• [WORK TO COMPLETE]:
When you reproduce the data, keep every word exactly as it stands and leave the pictures out.

• [GIVEN DATA]:
◇ ◇ ◇ ◇ ◇ ◇ ◇

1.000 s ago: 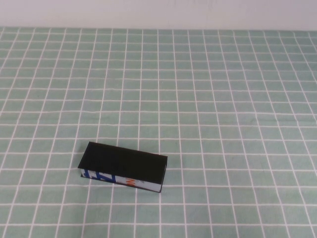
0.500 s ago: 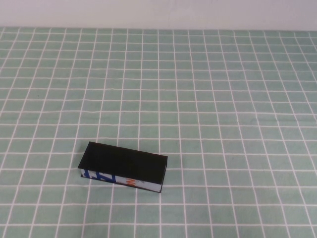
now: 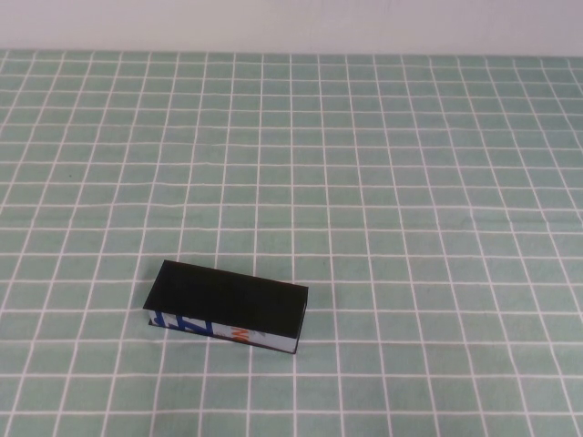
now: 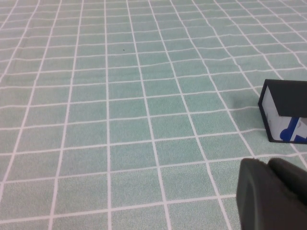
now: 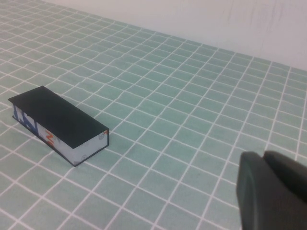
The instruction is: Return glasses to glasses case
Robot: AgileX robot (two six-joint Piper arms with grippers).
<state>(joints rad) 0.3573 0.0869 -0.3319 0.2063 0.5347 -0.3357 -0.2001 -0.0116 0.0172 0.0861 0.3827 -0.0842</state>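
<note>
The case lies closed on the desk, long axis crosswise. No glasses are visible. It sits just ahead of the left hand, end-on, and farther from the right hand. Whether either hand is apart or together, I cannot tell.

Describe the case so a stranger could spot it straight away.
On the green cloth with a white grid, look toward the near left part. The case lies there shut, a long black box with a white front side printed in blue and orange. It is the only thing on the cloth; no glasses show. The left tool and right tool show only in their wrist views, away from it.
</note>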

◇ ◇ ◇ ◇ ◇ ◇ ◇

• [SOLUTION]:
1.000 s ago: 
0.500 s ago: 
now: 
now: 
now: 
The instruction is: Return glasses to glasses case
Robot: AgileX robot (two six-joint Piper arms with grippers).
<state>(joints rad) 0.3573 0.0869 -0.3319 0.2063 0.5347 -0.3357 -0.2001 -0.0116 0.0172 0.0861 0.3827 -0.0842</state>
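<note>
The case lies closed on the desk, long axis crosswise. No glasses are visible. It sits just ahead of the left hand, end-on, and farther from the right hand. Whether either hand is apart or together, I cannot tell.

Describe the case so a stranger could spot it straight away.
On the green cloth with a white grid, look toward the near left part. The case lies there shut, a long black box with a white front side printed in blue and orange. It is the only thing on the cloth; no glasses show. The left tool and right tool show only in their wrist views, away from it.
</note>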

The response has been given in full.